Australia | Caboolture, Queensland | Horsemeat imports: Meramist abattoir
It is our second investigation day at Meramist abattoir. When our team arrives at 6:45 a.m., a truck with horses is already waiting at the unloading ramp. It belongs to kill buyer Les Evans. A leather whip is used to unload the horses. We detect a sick white gelding that cannot walk normally. He should have been deemed unfit for transport according to EU and Australian animal welfare standards.
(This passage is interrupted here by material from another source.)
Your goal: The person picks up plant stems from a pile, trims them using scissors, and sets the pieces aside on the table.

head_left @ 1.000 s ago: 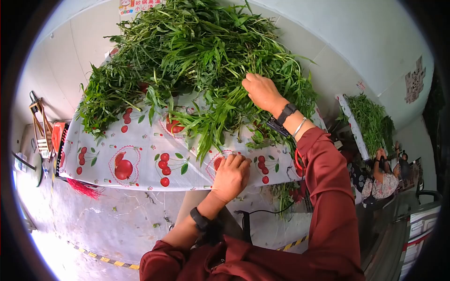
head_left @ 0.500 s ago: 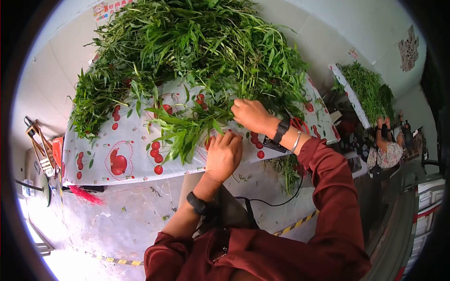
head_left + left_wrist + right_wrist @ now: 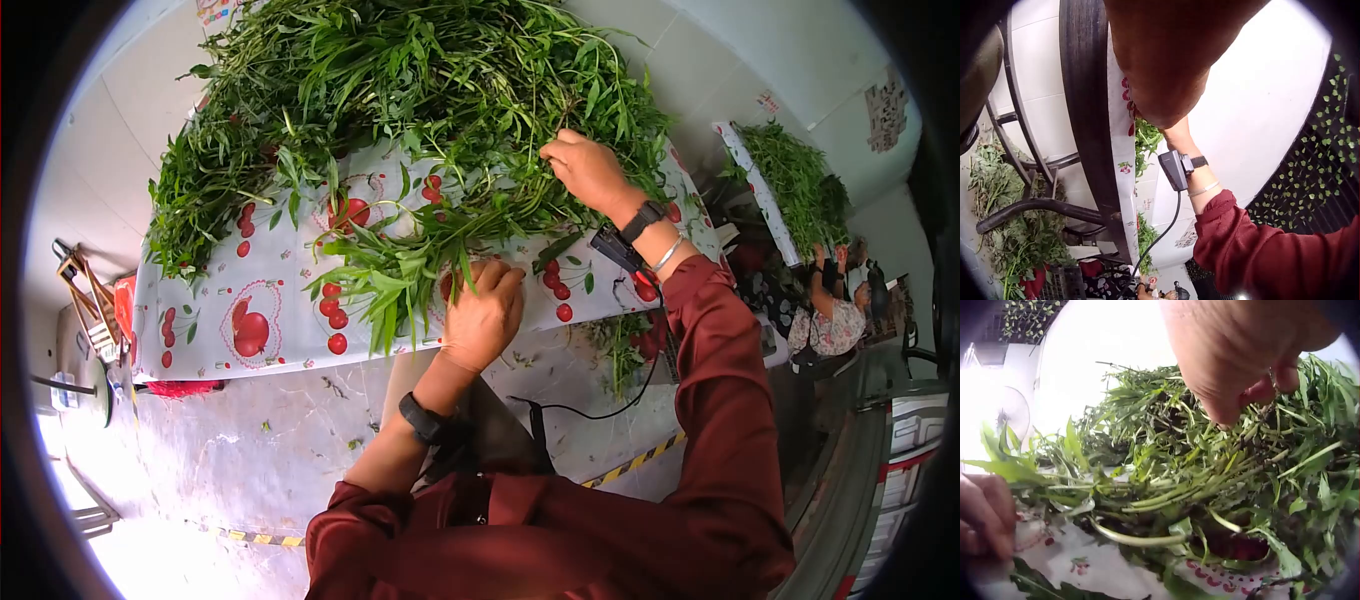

The smaller pens are crowded. The horses are stressed, and biting can be observed repeatedly. The horses that arrived yesterday still have not been provided with food or bedding, even though several horses are weak and emaciated. At Meramist horses are slaughtered for the export to Europe. Therefore, EU requirements are applicable to the treatment of these Australian horses. According to EU law, animals which have not been slaughtered within 12 hours of their arrival must be fed and be provided with bedding. This requirement is completely ignored by the operators of the Meramist abattoir. This is even more unacceptable because the horses usually do not receive any food during transport on journeys that can take up to 30 hours. Furthermore, our research shows that the supply of feed before transport is often insufficient in the assembly centres. At Meramist, we observe hungry horses searching for food on the ground or putting their head through the fence, trying to reach the grass in the adjacent paddock.
Most horses have brands that show that they are racehorses (gallopers and trotters). They are the “wastage” of the racing industry since they are no longer considered profitable.
By 12 a.m., all the horses have been moved inside the plant for slaughter. They have been kept in the slaughterhouse pens without feed or bedding and with insufficient weather protection for up to 24 hours.